Nossas buscas revelaram, por fim, um baixo número de produções internacionais, isto é, produzidas por pesquisadores de outros países: apenas 9 das 72 selecionadas. Destacamos o trabalho de Mechbach e Waneberg (2011), que analise a World Gymnaestrada3 a partir de uma perspectiva histórica, indicando que a GPT é uma prática capaz de construir “pontes” entre as pessoas, fomentando um movimento de aprendizagem “uns com os outros”. Essas colocações são complementadas por uma citação de Trangbæk (1987), alegando que “[a] prática coletiva da ginástica promovia saúde, controle e precisão, enquanto o esporte visava desenvolver o individualismo”.
Por fim, merece destaque a produção da pesquisadora alemã Angela Wichmann, cujas reflexões revelam o sentido coletivo da prática da GPT quando analisa a participação na World Gymnaestrada (WICHMANN, 2014; 2015a; 2015b; WICHMANN; JARVIS, 2015). De fato, é por meio das produções dessa autora que encontramos algumas novas e interessantes aproximações com a sociologia, que poderão no futuro contribuir com o aprofundamento das discussões sobre a coletividade na GPT.
CONSIDERAÇÕES FINAIS
Observamos que as produções analisadas mencionam, em sua maioria, o caráter coletivo/social da GPT e como ele pode resultar em benefícios e efeitos positivos no caso da realização dessa prática em contextos que priorizam sua vertente educativa/pedagógica. No entanto, o entendimento sobre a coletividade é instrumental, isto é, restringe-se à ideia de trabalho desenvolvido em grupo e que por consequência resulta no incremento interação social e da cooperação entre os praticantes.
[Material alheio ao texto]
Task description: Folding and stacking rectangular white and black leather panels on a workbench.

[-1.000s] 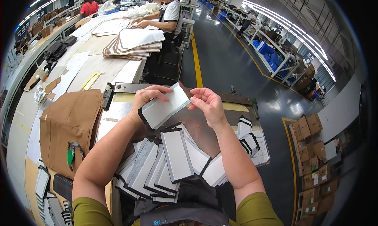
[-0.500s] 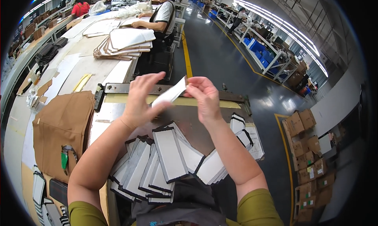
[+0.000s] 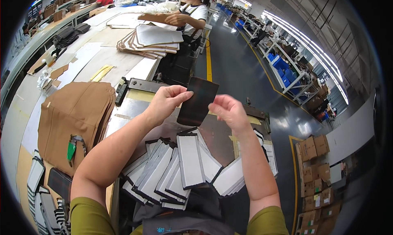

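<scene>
Both my hands hold one dark rectangular panel [image 3: 197, 100] upright above the metal work plate [image 3: 135, 106]. My left hand [image 3: 168, 102] pinches its left edge with thumb and fingers. My right hand [image 3: 228, 111] grips its right edge. The panel's dark face is turned toward me. Below my forearms lies a fanned spread of similar panels [image 3: 180, 169], their white faces with dark borders up.
A stack of brown cut sheets [image 3: 73, 116] with green-handled scissors [image 3: 73, 148] lies to my left. More panels [image 3: 39, 190] are piled at the lower left. Another person [image 3: 190, 18] works at the far end of the long table. Cardboard boxes [image 3: 317, 169] stand on the floor at right.
The panel in my hands has been flipped: its white face showed a second ago, then it was edge-on, and now its dark side faces me. My hands stayed above the plate.
</scene>
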Available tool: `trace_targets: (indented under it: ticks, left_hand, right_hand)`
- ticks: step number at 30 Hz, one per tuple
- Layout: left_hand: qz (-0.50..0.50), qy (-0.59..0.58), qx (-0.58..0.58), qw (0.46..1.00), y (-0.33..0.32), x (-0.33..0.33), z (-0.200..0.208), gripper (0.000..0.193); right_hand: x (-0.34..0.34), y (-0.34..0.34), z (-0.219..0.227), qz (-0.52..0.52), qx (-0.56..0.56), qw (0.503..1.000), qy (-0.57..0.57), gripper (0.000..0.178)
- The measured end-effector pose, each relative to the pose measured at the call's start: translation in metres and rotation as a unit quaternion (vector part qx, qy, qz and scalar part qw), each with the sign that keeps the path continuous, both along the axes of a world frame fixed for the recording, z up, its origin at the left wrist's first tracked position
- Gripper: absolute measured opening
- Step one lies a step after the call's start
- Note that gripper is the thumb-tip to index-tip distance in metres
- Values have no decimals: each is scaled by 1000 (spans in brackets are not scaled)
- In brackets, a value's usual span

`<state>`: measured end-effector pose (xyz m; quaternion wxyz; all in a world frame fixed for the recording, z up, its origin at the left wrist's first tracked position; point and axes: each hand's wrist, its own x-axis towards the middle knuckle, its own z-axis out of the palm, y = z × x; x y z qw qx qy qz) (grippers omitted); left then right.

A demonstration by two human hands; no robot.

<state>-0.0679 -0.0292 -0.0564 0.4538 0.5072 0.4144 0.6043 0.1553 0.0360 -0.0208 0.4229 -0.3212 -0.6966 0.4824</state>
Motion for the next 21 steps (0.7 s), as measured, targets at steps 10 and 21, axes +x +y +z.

A ação coletiva dos praticantes de GPT é reconhecida e citada pelas produções, com recorrentes indicativos de que as relações sociais construídas por meio da prática da GPT representam uma das suas principais contribuições, especialmente quando há participação ativa dos integrantes do grupo. Do mesmo modo, a heterogeneidade dos grupos, a diversidade de possibilidades parece potencializar a inclusão e também a intensificar os vínculos sociais entre os participantes (GRANER; PAOLIELLO; BORTOLETO, 2018). Não obstante, essas positividades que podem ser atribuídas à natureza coletiva da GPT carecem de estudos específicos e rigorosos.
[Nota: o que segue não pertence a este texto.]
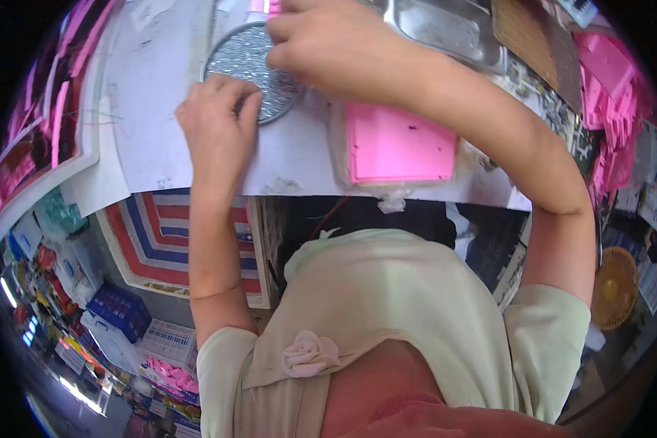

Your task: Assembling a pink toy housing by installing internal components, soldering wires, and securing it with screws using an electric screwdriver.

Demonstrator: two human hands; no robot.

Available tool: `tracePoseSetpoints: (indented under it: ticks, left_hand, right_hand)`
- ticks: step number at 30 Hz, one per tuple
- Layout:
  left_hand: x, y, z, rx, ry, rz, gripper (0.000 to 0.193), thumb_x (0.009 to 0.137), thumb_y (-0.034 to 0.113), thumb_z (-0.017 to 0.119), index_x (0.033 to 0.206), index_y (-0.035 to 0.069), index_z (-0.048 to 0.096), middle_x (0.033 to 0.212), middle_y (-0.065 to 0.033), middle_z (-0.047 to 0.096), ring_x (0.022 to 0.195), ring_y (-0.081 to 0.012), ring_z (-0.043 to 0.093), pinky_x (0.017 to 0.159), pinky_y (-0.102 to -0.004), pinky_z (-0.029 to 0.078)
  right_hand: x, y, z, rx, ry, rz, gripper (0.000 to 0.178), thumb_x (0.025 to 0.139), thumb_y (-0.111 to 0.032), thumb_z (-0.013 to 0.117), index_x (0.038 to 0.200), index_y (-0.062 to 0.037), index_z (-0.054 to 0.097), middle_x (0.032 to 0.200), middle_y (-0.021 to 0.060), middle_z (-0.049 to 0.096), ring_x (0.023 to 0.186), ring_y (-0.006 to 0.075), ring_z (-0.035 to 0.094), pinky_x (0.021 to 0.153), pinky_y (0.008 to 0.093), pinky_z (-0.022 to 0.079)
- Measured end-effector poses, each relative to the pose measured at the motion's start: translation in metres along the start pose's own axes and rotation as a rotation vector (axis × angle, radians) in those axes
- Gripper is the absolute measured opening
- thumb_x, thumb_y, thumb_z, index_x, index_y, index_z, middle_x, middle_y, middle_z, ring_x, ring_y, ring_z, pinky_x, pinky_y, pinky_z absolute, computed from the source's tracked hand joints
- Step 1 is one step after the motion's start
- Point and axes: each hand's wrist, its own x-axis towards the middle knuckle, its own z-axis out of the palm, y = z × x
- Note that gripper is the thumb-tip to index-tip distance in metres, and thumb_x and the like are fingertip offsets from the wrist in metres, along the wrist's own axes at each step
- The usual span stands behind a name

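A round dark-rimmed dish (250,58) full of small, shiny silver metal pieces sits on the white tabletop. My left hand (220,106) rests at its near left edge with the fingers curled and the thumb bent towards them. Anything in that pinch is too small to make out. Over the dish's right side is my right hand (306,40), fingers bent inward and closed. A bit of pink plastic (273,7) shows beside its fingers at the top edge. Whether the hand grips it is hidden.
A stack of flat pink plastic parts (401,146) in a clear bag lies near the table's front edge. Beyond my right forearm stand a metal tray (449,33) and a brown board (536,44). More pink parts (612,102) are piled far right.
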Motion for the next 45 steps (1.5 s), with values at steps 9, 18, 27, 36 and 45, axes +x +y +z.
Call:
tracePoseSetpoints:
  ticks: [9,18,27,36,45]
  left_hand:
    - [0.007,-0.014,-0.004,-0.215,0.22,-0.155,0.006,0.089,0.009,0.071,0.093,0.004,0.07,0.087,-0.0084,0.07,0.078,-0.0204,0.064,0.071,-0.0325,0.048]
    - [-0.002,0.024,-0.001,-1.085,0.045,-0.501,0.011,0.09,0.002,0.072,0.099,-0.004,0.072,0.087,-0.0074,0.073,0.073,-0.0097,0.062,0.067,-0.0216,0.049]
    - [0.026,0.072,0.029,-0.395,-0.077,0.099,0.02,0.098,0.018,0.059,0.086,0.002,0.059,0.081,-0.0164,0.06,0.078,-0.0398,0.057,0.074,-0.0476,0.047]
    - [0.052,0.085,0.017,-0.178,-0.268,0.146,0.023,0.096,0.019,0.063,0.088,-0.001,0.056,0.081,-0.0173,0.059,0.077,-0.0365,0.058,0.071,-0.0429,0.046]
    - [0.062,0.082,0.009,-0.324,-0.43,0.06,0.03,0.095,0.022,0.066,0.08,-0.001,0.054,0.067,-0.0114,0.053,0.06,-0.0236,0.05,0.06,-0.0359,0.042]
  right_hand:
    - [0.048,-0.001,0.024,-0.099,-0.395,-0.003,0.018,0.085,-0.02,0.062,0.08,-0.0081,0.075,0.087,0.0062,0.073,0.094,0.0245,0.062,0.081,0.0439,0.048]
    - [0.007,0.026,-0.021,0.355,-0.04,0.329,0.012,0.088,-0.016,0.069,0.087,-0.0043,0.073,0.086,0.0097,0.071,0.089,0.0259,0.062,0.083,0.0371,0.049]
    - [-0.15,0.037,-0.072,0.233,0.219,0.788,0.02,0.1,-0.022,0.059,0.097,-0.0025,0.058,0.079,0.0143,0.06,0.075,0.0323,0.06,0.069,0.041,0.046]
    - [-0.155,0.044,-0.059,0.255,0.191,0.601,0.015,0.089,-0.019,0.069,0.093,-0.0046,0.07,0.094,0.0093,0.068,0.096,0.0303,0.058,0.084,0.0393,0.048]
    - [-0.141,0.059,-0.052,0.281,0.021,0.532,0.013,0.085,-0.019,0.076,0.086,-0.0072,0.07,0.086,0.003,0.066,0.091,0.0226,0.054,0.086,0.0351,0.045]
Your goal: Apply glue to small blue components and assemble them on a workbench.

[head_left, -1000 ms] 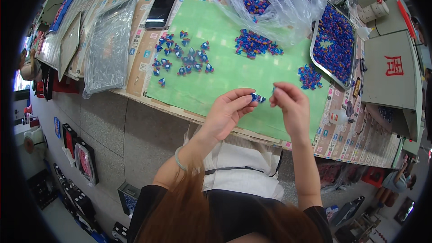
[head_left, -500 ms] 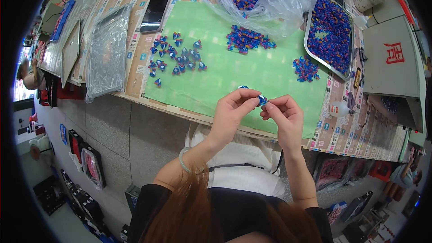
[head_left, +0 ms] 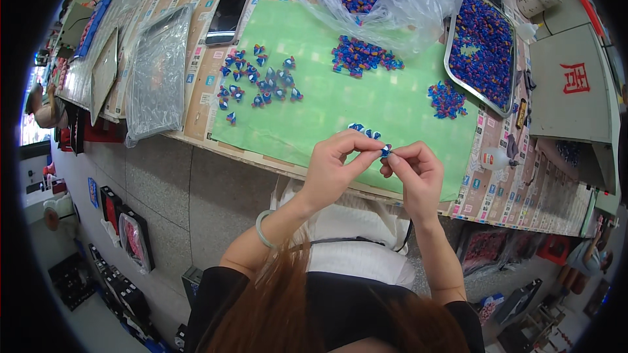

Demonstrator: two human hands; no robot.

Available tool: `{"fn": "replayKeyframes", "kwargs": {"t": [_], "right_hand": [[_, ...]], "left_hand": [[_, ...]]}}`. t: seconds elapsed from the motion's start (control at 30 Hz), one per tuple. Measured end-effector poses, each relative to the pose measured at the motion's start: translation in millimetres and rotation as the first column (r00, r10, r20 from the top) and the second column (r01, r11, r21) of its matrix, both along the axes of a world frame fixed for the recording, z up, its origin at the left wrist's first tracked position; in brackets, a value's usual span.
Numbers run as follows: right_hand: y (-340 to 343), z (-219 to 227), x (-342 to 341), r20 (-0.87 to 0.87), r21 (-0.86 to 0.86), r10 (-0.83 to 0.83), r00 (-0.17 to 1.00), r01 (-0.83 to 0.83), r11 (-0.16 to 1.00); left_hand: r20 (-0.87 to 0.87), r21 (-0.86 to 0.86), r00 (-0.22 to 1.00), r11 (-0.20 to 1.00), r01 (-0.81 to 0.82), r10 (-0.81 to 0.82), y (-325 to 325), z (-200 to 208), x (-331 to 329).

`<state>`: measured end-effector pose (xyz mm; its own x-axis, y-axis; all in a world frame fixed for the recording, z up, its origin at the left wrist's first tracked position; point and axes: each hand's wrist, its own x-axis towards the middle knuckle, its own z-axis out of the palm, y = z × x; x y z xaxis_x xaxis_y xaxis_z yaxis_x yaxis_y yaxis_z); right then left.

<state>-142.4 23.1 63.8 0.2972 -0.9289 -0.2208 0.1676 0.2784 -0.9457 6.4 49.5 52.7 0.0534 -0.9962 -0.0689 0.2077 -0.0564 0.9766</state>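
Note:
Between the fingertips of my left hand point(head_left: 337, 163) and my right hand point(head_left: 418, 173) is a small blue-and-white plastic piece point(head_left: 386, 151). Both hands pinch it above the near part of the green mat point(head_left: 294, 117). Just beyond my left fingers lie a few similar blue-and-white pieces point(head_left: 368, 133), partly hidden by the hand. A scattered group of blue, white and red pieces point(head_left: 268, 82) rests on the mat's left side. Small blue and red parts form one pile point(head_left: 360, 57) at the mat's far middle and a smaller pile point(head_left: 447, 99) at its right.
A metal tray point(head_left: 451, 68) full of blue and red parts stands at the right, near a small glue bottle point(head_left: 494, 158). A clear plastic bag point(head_left: 418, 10) holds more parts at the back. A phone point(head_left: 229, 14) and a plastic-wrapped tray point(head_left: 157, 72) lie left.
My hands have shifted slightly to the right with the pinched piece, and the left fingers have turned a little. More of the pieces beyond the left hand now show.

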Motion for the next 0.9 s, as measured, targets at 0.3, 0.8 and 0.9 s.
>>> {"fn": "replayKeyframes", "kwargs": {"t": [0.3, 0.8, 0.9], "right_hand": [[2, 3, 4, 0.029, 0.057, -0.060, 0.998, 0.058, 0.997], [11, -5, 5, -0.235, -0.680, -0.299, 0.925, 0.064, 0.730], [15, 1, 1, -0.208, -0.395, -0.174, 0.963, 0.080, 0.915]], "left_hand": [[0.201, -0.115, 0.978, 0.993, -0.039, 0.062, 4, 3, -8], [-0.236, -0.119, 0.971, 0.990, -0.072, 0.042, 3, 1, -19], [-0.174, -0.145, 0.984, 0.989, 0.003, -0.028, -1, 1, -14]]}}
Da maneira como é abordado em várias produções, o caráter coletivo da GPT se assemelha ao das diferentes práticas corporais realizadas em grupo, inclusive às gímnicas, como a Ginástica Acrobática, Aeróbica ou Rítmica. Atuar em grupo, ou numa lógica sociomotriz, como argumenta Parlebas (2001), pode até ser uma característica comum entre a GPT e as modalidades gímnicas antes indicadas. No entanto, parece-nos, como defende Menegaldo e Bortoleto (2018), que a coletividade na GPT requer uma compreensão específica, entendimento que as produções analisadas não permitem, em sua maioria - pelo fato de não apresentarem fundamentação teórica propícia ou evidências concretas fruto de estudos específicos sobre o tema.
Por fim, vemos que muitas pesquisas enfatizam a importância da construção coletiva (SARÔA, 2017), ou seja, a participação ativa de todos os membros do grupo, para que a GPT seja de modo mais efetivo uma prática coletiva. Propostas pedagógicas como a do GGU/GPG, defendem essa concepção em prol do desenvolvimento humano e, portanto, de uma contribuição educativa da GPT. Por essa razão, parece-nos preciso extrapolar as entrelinhas e adensar os estudos visando compreender esse potencial para que professores e pesquisadores identifiquem na GPT não apenas uma opção para o fomento da interação social, mas de forma mais profunda, um contraponto para as tendências individuais da sociedade contemporânea (BAUMAN, 2009).